*** Opening of WORKING DATA ***
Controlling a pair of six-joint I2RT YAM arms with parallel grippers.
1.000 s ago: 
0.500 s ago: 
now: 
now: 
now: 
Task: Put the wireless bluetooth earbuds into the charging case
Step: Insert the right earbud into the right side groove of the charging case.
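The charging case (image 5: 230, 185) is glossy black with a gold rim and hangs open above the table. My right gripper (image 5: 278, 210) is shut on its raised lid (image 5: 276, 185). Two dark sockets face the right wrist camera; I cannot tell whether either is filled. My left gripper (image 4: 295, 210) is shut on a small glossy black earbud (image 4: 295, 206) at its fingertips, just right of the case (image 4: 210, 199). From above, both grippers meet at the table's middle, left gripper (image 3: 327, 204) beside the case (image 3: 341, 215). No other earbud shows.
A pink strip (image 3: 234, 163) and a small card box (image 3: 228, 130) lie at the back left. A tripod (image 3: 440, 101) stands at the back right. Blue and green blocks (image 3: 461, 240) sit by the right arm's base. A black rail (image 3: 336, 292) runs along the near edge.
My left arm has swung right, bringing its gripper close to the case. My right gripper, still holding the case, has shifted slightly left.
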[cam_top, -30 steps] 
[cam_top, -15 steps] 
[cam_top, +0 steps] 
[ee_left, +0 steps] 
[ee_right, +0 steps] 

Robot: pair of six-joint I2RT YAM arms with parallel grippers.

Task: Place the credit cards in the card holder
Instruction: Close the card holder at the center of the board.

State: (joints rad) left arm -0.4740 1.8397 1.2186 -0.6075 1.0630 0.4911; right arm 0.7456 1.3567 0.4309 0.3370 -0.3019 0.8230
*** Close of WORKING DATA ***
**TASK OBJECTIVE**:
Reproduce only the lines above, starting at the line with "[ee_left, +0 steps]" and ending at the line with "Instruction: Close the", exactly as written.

**FINISHED TASK**:
[ee_left, +0 steps] 
[ee_right, +0 steps] 

Robot: pair of six-joint I2RT YAM arms with parallel grippers.

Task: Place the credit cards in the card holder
Instruction: Close the card holder at the center of the board.

There is nothing more to this exercise.